The situations are typically avoided or require the presence of a companion.
The condition is not better accounted for by another mental disorder.

Data from American Psychiatric Association: Diagnostic and Statistical Manual of Mental Disorders, 4th ed, text rev. Washington, DC, American Psychiatric Association, 2000.


Important in the diagnosis of PTSD (Box 5) is identifying a history of trauma and being sure to ask questions related to avoidance, re-experiencing, and physiologic arousal in the face of triggering stimuli. The most common trauma associated with the disorder is rape. The symptoms of PTSD may be mistaken for depression, other anxiety disorders, or dysfunctional personality traits. Patients might not be able to identify a connection between the symptoms and the trauma history, requiring that the clinician be sensitive to the possibility that a trauma history exists.

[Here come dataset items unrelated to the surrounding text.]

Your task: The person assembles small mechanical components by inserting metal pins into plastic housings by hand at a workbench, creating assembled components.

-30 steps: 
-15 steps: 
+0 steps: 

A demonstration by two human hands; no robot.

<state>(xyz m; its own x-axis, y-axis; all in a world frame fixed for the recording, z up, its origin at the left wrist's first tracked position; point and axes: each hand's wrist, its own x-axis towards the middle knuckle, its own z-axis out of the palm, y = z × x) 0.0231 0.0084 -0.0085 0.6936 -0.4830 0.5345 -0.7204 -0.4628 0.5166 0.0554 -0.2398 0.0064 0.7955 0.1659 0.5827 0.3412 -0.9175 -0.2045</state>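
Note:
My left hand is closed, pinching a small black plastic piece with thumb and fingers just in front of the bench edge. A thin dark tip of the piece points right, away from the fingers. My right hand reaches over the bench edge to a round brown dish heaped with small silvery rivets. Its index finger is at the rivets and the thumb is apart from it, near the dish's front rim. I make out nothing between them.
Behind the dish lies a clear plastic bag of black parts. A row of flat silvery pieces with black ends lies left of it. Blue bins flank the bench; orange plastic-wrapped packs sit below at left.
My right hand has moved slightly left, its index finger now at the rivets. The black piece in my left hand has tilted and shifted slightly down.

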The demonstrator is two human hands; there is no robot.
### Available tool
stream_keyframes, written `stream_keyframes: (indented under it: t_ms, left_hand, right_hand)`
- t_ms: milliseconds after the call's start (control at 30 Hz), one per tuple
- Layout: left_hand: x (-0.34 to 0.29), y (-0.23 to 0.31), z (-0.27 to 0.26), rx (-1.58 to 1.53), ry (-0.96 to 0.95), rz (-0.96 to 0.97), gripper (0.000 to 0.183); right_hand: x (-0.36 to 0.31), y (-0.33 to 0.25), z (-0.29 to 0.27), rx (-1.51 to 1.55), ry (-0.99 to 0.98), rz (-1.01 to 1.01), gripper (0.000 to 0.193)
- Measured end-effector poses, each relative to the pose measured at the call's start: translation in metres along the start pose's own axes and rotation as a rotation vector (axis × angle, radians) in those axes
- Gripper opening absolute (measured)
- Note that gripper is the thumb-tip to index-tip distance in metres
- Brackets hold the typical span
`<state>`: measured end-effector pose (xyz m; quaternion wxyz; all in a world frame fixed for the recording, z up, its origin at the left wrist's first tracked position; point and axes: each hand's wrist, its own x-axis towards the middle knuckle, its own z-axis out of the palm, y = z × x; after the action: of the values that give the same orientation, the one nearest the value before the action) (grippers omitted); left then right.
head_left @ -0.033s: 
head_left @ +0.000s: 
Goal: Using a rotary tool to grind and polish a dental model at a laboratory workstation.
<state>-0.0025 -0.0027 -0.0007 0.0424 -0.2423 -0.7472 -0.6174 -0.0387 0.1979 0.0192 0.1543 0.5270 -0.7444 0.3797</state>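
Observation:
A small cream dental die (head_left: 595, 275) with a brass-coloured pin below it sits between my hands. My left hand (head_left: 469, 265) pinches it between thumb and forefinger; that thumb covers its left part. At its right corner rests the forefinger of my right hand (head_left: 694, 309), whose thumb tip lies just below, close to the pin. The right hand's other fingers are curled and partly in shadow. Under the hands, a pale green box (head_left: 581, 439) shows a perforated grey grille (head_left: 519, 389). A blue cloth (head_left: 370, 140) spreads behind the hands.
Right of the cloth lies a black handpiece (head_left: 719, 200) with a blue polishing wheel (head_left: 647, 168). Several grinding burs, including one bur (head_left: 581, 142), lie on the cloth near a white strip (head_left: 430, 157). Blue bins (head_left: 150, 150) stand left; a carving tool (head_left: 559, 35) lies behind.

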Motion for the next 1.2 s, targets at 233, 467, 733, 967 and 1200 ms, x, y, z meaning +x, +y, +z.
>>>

If the patient presents with complaints within 4 weeks of the trauma (with resolution within 4 weeks of symptom onset) then acute stress disorder (Box 6) should be the diagnosis.

Box 5: DSM IV-TR Criteria for Posttraumatic Stress Disorder
The person has been exposed to a traumatic event in which both of the following were present:
  • The person experienced, witnessed, or was confronted with an event that involved actual or threatened death or serious injury or a threat to the physical integrity of others.
  • The person's response involved intense fear, helplessness, or horror.
The traumatic event is persistently re-experienced in at least one of the following ways:
  • Recurrent and intrusive distressing recollections of the event, including images, thoughts, or perceptions.
  • Recurrent distressing dreams of the event.
  • Acting or feeling as if the traumatic event were recurring, including a sense of reliving the experience, illusions, hallucinations, and flashback episodes.
  • Intense psychological distress at exposure to cues that symbolize an aspect of the traumatic event.
  • Physiologic reactivity on exposure to cues that symbolize or resemble an aspect of the traumatic event.
The person persistently avoids stimuli associated with the trauma and has numbing of general responsiveness including at least three of the following:
  • Efforts to avoid thoughts, feelings, or conversations associated with the trauma
  • Efforts to avoid activities, places, or people that arouse recollections of the trauma
  • Inability to recall an important aspect of the trauma
  • Markedly diminished interest or participation in significant activities
  • Feeling of detachment or estrangement from others
  • Restricted range of affect
Persistent symptoms of increased arousal are indicated by at least two of the following:
  • Difficulty falling or staying asleep
  • Irritability or outbursts of anger
  • Difficulty concentrating
  • Hypervigilance
  • Exaggerated startle response
Duration of the disturbance is more than 1 month.
The disturbance causes clinically significant distress or impairment in social, occupational, or other important areas of functioning.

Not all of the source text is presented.